Starting a business of your own is a challenge. It requires time and effort, will power and taking risks. The thing is: every third of us is said to be only partially satisfied with his or her current position, a lot of people do the jobs they never enjoyed, and everyone has considered doing a start-up, at least once in a lifetime.
Scott Stropkey, the head of a Boston product design and consulting company was moved forward by a sudden layoff. In a blink of an eye Scott met the key choice of either being employed or becoming an employer himself, and rushed to fulfill his lifetime dream. Today Scott is sure: working for yourself is the best job security.
Although a start-up may be a fascinating adventure, there are several things to consider before getting foot in it. Jan Norman, has interviewed 101 successful entrepreneurs and shares her ideas in What No One Ever Tells You About Starting Your Own Business.
A new-born business needs nursing
A start-up is similar to a baby: once you get it, your life is never gonna be what it used to be. Like a baby, an enterprise will bring you sleepless nights and endless worries. And after some time it’s sure to pay you back for the love and ambition you’d have invested into it.

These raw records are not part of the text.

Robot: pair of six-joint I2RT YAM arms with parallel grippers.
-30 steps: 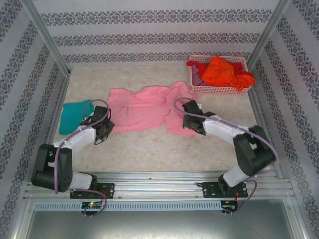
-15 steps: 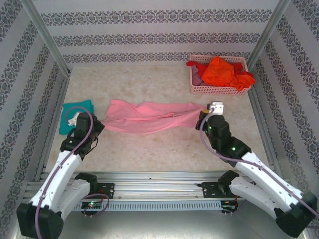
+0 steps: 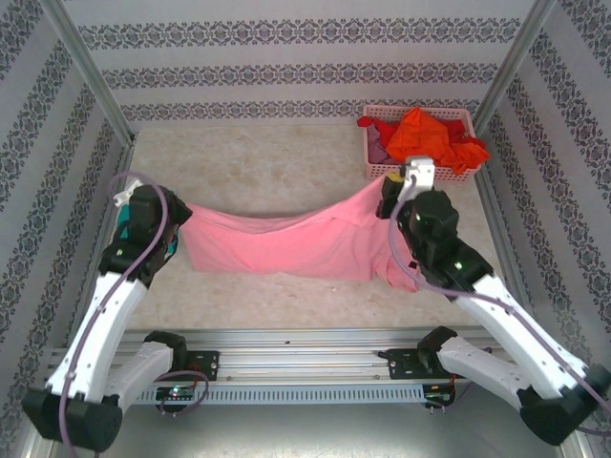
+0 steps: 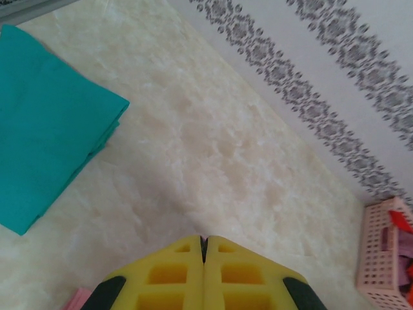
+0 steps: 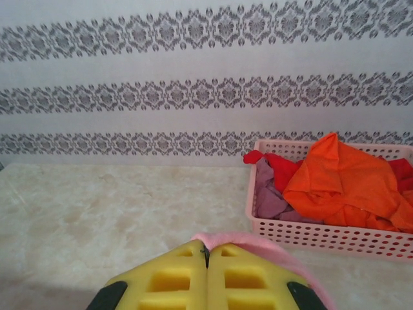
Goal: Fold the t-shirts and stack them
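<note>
The light pink t-shirt (image 3: 296, 243) hangs spread in the air between both grippers, sagging in the middle. My left gripper (image 3: 179, 219) is shut on its left corner; in the left wrist view the yellow fingers (image 4: 204, 239) are pressed together with a pink sliver at the tips. My right gripper (image 3: 386, 197) is shut on the right corner, and pink cloth (image 5: 258, 244) drapes over its closed fingers (image 5: 206, 248). A folded teal t-shirt (image 4: 45, 123) lies flat on the table at the left, mostly hidden under my left arm in the top view.
A pink lattice basket (image 3: 420, 173) stands at the back right, close to my right gripper, holding an orange t-shirt (image 5: 342, 181), a red one (image 5: 284, 165) and a mauve one (image 5: 271, 197). Patterned walls and metal posts enclose the table (image 3: 286, 162).
Both arms have risen and moved apart and back, lifting the pink t-shirt off the table and stretching it out. The grippers stayed shut throughout.
</note>
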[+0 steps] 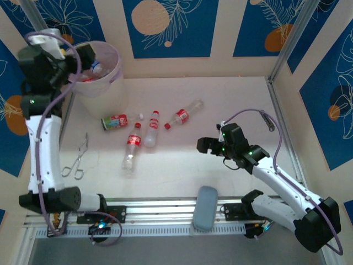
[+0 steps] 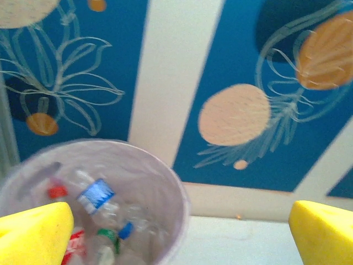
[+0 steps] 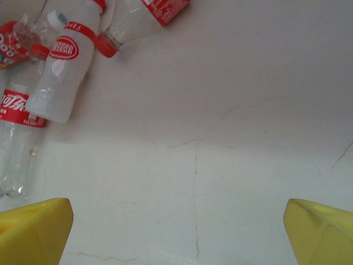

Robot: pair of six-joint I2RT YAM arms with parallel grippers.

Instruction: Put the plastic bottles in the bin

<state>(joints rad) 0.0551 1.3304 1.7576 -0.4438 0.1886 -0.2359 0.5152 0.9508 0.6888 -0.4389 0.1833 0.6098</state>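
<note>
**Spreading both claws wide, gripping nothing**

Hanging the left claw (image 1: pixel 84 53) released above the bin (image 1: pixel 110 83), upper left of the overhead frame, carrying nothing. Showing, through the left wrist view, bottles (image 2: pixel 96 194) already lying inside that bin. Holding the right claw (image 1: pixel 205 145) just as slack, right of centre, low over the bare table (image 1: pixel 237 99). Sitting well apart from four loose bottles (image 1: pixel 134 144), lying in a cluster at centre, below and right of the bin. Probably lining up the next pick from the right side.

Risking a roll: approaching light, round bottles lying on their sides, likely nudging one away with a finger before closing. Risking a double catch too, reaching into the two lying just beside each other at the cluster's middle. Crowding the bin as well: bringing the right arm in with the left arm parked over the rim, inviting a clash or a bottle bouncing off onto the table.
</note>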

Narrow interests won’t work
No matter how much you are involved into this or that idea (from making clay pots to building a cat farm), this does not guarantee any success. Unless you get a positive feedback, and your ideas are welcomed and well awaited by a certain target group, a business may be no more than a hobby. Being aware of customer’s current needs and market situation is crucially important.
Are you born businessman?
Small wonder, entrepreneurs do undergo a lot of stress. The advantage of free business floating is always entwined with inconsistency and a lack of reward. A perfect start-upper is a person in good emotional and physical health, the one who can survive failures, overcome misfortunes and total breakdowns, a stubborn and result-oriented person. Moreover, there are not so many true strong leaders among of us. Doing a start-up inevitably brings moments, days and months of ultimate vulnerability. Ask yourself, are you prepared to face all this?
Be ready to deal with small tasks
Getting rid of a boss and becoming a boss yourself, you get rid of all the junior staff as well: at least for some time you’ll have to cope with cleaning, fixing or doing some secretarial job. Be ready to take roles and to experience what you’ve never expected in your dreams of a personal enterprise. On the other hand, only this way might lead you to wisdom and prosperity and teach you how to manage a company of your own. If you have nothing against learning how to wash the floors, it raises your chances to learn more complicated stuff.
Not only you will have to act as a number of employees for some time, but it might take years to gain profit. Do you have enough enthusiasm not to give up and endure the times when you’ll be kept spending without earning? Do you have enough money to spend on a venture, no one knows will ever be a success? Having a business partner can ease your financial trouble and give you support. It goes without saying that the battle of business must not be lonely.
As for Scott Stropkey and his company, it has grown into a flourishing enterprise: with a growing number of employees and, most importantly, bringing regular income.
Scott is sure, they have left behind the toughest times. It made them strong: no matter how much market conditions are gonna change, the company will get over any hardships. Scott is an optimist, isn’t it the most important?